- _Problem requirements_
All lines before the one containing "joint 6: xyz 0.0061", plus that line itself, are to be printed exactly as they appear below.

- _Dataset records_
'''

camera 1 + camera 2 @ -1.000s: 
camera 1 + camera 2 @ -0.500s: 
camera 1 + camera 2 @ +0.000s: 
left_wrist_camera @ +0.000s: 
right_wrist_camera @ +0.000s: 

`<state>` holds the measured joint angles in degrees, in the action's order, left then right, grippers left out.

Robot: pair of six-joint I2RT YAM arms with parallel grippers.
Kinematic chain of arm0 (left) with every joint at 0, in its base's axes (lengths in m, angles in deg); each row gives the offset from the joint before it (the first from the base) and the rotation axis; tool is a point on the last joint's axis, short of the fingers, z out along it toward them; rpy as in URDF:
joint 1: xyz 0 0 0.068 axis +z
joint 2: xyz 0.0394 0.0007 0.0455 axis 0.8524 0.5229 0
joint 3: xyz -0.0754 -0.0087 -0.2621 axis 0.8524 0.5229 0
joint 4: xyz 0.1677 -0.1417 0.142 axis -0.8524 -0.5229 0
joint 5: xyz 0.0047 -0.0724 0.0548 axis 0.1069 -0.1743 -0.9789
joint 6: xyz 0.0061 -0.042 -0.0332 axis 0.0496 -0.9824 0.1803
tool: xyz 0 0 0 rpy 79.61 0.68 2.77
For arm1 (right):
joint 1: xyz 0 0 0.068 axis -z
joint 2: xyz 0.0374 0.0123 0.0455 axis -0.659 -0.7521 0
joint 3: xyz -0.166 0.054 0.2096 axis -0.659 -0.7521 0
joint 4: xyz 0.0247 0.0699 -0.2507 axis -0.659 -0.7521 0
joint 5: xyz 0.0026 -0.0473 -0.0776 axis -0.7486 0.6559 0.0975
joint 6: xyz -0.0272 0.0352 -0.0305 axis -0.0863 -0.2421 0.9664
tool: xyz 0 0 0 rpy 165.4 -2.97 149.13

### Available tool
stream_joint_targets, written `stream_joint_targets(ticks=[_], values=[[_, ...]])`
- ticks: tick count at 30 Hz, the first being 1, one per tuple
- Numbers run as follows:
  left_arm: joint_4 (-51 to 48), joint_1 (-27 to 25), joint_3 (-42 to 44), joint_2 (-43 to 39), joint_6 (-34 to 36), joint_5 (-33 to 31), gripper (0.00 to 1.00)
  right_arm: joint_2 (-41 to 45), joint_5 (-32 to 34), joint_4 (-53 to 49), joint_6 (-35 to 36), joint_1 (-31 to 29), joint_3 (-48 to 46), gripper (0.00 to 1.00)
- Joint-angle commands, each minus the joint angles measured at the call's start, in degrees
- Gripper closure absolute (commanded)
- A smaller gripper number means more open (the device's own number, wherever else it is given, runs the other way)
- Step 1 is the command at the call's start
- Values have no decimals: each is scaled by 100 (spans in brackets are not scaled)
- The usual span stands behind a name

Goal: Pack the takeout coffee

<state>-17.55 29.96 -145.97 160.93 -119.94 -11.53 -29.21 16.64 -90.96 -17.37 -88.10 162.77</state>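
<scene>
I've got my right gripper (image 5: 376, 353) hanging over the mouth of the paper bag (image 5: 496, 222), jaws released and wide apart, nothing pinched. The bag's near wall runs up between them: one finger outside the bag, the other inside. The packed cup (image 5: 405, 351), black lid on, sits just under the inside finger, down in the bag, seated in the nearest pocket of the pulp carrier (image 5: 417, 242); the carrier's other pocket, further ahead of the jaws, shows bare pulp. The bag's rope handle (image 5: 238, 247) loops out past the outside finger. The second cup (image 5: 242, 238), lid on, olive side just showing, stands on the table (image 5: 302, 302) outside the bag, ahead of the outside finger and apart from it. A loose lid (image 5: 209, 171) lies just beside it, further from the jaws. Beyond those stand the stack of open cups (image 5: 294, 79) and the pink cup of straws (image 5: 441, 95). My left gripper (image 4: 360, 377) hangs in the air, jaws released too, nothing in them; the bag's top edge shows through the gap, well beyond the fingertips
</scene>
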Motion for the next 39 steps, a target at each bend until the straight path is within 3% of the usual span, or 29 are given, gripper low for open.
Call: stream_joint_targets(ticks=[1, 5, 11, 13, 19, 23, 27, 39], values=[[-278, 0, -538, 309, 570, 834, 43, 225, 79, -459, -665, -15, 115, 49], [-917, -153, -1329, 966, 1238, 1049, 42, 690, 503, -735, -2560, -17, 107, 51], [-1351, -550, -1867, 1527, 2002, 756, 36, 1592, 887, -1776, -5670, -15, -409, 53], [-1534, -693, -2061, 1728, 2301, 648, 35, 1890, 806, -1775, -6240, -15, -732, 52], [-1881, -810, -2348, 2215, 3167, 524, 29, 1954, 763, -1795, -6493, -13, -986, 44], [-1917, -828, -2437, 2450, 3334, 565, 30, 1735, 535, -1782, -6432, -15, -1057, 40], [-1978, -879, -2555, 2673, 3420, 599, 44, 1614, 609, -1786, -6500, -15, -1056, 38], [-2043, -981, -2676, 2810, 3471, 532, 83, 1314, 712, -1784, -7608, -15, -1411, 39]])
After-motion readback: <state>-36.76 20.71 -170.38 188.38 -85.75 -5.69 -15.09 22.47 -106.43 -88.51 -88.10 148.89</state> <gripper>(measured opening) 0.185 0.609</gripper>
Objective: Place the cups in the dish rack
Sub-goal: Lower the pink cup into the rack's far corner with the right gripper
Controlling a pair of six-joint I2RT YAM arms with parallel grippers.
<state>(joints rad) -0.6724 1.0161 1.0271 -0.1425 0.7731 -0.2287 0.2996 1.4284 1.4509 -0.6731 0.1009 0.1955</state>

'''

- _Output below_
camera 1 + camera 2 @ -1.000s: 
camera 1 + camera 2 @ -0.500s: 
camera 1 + camera 2 @ +0.000s: 
left_wrist_camera @ +0.000s: 
right_wrist_camera @ +0.000s: 

`<state>` holds the measured joint angles in degrees, in the action's order, left then right, grippers left out.

Robot: pair of six-joint I2RT YAM arms with parallel grippers.
Kinematic chain of arm0 (left) with every joint at 0, in its base's axes (lengths in m, angles in deg); each row gives the offset from the joint before it (the first from the base) and the rotation axis; tool is a point on the last joint's axis, short of the fingers, z out along it toward them; rpy as in URDF:
joint 1: xyz 0 0 0.068 axis +z
joint 2: xyz 0.0394 0.0007 0.0455 axis 0.8524 0.5229 0
joint 3: xyz -0.0754 -0.0087 -0.2621 axis 0.8524 0.5229 0
joint 4: xyz 0.1677 -0.1417 0.142 axis -0.8524 -0.5229 0
joint 5: xyz 0.0047 -0.0724 0.0548 axis 0.1069 -0.1743 -0.9789
joint 6: xyz 0.0061 -0.042 -0.0332 axis 0.0496 -0.9824 0.1803

No more output will be produced for this exercise.